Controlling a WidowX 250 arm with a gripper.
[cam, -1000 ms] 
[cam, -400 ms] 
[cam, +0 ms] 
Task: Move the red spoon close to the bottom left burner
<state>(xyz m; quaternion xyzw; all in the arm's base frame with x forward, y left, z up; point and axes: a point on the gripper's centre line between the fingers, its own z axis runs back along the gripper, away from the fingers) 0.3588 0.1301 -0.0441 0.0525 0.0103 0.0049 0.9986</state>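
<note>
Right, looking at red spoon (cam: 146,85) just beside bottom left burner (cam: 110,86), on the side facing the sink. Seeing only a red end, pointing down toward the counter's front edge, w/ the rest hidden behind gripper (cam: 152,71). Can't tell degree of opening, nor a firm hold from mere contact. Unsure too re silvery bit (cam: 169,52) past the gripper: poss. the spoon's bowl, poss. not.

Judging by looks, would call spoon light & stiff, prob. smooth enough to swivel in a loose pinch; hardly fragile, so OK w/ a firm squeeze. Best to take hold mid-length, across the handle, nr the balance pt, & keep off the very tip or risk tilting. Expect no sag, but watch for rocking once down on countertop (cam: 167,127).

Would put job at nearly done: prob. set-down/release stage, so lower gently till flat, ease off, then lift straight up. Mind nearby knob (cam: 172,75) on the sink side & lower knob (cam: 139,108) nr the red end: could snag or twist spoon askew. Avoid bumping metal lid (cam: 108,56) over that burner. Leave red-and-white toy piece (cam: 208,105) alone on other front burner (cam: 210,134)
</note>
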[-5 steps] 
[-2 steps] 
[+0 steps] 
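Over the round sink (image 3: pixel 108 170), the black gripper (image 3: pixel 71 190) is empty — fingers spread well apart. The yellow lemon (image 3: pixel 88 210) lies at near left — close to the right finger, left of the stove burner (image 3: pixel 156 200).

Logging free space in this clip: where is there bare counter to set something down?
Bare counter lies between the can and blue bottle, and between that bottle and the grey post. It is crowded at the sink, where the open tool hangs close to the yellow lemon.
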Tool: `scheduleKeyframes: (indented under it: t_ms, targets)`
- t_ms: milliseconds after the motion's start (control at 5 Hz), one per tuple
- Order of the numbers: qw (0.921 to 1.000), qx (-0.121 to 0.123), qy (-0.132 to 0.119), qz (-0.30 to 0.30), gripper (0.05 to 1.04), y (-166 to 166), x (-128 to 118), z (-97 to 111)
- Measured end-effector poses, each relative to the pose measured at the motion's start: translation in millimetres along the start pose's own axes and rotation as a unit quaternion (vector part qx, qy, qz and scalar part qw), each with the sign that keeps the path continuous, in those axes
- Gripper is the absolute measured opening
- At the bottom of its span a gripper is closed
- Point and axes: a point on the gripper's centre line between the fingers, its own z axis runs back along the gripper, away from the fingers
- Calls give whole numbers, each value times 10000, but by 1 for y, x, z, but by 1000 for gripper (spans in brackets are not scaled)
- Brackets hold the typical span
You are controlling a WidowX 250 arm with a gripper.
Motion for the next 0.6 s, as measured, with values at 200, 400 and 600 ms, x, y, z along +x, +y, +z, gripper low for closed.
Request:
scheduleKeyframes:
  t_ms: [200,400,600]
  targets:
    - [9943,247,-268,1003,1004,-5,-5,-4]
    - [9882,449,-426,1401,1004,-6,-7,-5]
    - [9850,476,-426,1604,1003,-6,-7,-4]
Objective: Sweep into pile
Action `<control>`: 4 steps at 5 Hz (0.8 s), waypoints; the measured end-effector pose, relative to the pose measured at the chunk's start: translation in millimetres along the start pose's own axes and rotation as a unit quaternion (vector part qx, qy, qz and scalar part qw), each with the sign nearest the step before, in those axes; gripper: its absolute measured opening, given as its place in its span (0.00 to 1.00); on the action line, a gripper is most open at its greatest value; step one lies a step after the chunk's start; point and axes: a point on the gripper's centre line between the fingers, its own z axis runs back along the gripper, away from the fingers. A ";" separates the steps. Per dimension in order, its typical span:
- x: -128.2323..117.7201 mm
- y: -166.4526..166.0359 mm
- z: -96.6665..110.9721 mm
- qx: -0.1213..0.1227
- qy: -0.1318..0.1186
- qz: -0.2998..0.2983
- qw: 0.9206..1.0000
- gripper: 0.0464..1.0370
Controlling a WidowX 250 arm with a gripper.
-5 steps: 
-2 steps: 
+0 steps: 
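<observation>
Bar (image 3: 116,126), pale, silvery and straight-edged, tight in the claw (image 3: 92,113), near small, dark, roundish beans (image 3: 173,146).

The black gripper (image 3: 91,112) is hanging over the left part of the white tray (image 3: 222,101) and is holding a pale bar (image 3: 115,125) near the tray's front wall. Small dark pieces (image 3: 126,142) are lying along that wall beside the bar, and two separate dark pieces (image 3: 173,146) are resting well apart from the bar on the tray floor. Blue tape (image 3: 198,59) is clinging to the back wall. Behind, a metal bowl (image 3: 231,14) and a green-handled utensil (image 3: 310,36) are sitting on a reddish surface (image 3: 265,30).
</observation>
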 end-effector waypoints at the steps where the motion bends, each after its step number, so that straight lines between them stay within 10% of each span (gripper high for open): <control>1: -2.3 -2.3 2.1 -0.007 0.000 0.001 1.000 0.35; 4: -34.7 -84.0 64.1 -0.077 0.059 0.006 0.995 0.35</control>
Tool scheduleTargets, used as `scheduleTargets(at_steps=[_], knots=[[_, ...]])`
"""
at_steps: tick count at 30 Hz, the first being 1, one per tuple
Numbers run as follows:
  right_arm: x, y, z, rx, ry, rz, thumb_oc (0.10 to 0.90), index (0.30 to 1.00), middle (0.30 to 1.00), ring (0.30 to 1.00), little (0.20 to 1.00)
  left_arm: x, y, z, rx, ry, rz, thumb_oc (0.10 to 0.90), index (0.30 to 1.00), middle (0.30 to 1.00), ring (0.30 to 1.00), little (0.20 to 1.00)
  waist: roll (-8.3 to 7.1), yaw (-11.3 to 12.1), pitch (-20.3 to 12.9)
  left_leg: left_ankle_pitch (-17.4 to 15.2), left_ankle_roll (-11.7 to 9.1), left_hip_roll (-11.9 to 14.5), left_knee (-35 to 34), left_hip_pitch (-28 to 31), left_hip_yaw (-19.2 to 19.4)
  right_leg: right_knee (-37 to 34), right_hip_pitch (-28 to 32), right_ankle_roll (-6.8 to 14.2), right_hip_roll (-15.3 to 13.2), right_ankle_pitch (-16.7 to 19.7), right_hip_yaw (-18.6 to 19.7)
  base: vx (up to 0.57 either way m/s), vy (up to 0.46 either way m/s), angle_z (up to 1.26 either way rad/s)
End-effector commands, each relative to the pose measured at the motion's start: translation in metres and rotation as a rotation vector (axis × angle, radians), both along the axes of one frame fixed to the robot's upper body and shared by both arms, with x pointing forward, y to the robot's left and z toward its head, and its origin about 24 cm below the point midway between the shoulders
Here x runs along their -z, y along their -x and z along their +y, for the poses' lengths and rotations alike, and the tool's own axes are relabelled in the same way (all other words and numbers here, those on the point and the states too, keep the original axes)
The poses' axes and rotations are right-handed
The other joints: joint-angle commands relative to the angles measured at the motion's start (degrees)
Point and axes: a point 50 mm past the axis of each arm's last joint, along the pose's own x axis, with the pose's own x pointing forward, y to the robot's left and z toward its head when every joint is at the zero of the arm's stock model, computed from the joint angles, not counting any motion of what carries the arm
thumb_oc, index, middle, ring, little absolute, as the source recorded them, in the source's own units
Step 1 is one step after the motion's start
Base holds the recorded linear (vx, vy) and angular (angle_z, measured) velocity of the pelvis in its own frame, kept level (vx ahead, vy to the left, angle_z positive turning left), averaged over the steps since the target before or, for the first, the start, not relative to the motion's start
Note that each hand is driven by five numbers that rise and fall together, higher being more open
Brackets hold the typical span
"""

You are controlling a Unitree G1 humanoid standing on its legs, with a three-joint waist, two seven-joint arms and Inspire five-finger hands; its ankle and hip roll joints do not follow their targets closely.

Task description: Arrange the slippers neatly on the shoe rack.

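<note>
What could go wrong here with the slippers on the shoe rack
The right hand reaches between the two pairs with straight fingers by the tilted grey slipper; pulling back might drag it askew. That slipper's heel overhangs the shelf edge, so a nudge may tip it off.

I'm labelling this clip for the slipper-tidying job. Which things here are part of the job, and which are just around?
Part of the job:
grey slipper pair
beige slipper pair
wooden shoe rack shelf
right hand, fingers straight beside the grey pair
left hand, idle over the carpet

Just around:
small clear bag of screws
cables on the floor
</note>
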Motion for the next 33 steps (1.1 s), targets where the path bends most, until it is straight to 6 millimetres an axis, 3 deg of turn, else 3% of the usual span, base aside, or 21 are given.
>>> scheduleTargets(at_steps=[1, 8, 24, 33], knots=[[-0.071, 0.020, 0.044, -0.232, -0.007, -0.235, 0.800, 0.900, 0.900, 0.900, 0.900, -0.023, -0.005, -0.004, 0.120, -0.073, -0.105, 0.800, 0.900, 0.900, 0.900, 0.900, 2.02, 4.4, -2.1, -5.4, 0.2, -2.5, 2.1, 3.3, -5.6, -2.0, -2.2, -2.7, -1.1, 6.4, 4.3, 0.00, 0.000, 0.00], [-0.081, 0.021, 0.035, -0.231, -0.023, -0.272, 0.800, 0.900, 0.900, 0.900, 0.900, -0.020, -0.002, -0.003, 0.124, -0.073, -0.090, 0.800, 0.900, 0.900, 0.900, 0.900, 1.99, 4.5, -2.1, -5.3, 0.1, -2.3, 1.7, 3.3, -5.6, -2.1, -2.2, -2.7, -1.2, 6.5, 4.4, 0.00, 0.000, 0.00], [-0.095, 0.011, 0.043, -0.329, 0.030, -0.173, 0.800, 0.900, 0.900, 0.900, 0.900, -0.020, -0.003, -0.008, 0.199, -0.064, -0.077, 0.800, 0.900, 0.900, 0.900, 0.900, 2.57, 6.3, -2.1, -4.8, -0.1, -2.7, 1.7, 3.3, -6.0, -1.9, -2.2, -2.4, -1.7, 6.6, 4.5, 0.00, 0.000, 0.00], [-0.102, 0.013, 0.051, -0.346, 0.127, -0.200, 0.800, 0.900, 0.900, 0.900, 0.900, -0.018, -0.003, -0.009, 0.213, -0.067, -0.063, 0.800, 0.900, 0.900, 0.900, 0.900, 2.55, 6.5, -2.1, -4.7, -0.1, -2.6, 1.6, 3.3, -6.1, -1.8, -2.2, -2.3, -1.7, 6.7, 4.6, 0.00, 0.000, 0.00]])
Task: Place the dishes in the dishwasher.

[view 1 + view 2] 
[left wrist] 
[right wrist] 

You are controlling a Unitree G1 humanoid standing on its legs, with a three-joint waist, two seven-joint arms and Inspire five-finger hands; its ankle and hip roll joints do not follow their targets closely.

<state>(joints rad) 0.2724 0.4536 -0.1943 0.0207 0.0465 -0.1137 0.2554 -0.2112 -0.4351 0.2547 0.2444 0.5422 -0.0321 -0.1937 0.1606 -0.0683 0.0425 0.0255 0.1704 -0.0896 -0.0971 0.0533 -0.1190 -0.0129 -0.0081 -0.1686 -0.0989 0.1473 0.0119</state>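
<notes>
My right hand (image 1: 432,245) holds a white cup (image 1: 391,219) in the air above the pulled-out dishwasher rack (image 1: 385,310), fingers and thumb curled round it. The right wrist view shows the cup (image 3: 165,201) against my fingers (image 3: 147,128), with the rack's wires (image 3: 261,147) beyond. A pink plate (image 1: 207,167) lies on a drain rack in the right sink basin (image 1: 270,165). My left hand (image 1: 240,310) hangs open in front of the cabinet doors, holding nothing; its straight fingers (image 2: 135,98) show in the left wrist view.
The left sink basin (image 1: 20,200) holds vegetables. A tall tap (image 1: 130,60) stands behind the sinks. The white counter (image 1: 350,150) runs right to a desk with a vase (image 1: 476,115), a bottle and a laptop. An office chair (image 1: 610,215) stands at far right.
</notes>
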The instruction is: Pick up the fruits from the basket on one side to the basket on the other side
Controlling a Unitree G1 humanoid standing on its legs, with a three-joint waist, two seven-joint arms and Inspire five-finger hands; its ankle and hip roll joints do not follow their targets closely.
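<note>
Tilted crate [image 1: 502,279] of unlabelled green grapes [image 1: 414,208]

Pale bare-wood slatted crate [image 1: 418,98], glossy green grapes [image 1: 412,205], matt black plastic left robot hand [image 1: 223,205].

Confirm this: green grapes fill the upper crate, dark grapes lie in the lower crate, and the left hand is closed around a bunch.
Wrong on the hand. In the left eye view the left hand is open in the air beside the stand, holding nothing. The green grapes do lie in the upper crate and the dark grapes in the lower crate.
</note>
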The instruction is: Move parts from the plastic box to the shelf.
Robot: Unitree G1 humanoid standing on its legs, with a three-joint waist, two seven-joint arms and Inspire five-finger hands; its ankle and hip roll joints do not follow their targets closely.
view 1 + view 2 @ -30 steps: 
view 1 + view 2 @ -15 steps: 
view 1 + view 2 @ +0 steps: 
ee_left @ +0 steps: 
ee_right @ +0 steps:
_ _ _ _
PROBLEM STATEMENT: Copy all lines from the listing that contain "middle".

YOUR SOLUTION:
  right_arm: x, y, z, rx, ry, rz, thumb_oc (0.10 to 0.90), index (0.30 to 1.00), middle (0.30 to 1.00), ring (0.30 to 1.00), little (0.20 to 1.00)
  left_arm: x, y, z, rx, ry, rz, thumb_oc (0.10 to 0.90), index (0.30 to 1.00), middle (0.30 to 1.00), ring (0.30 to 1.00), little (0.20 to 1.00)
thumb_oc, index, middle, ring, little absolute, as the source recorded them, in the source's own units

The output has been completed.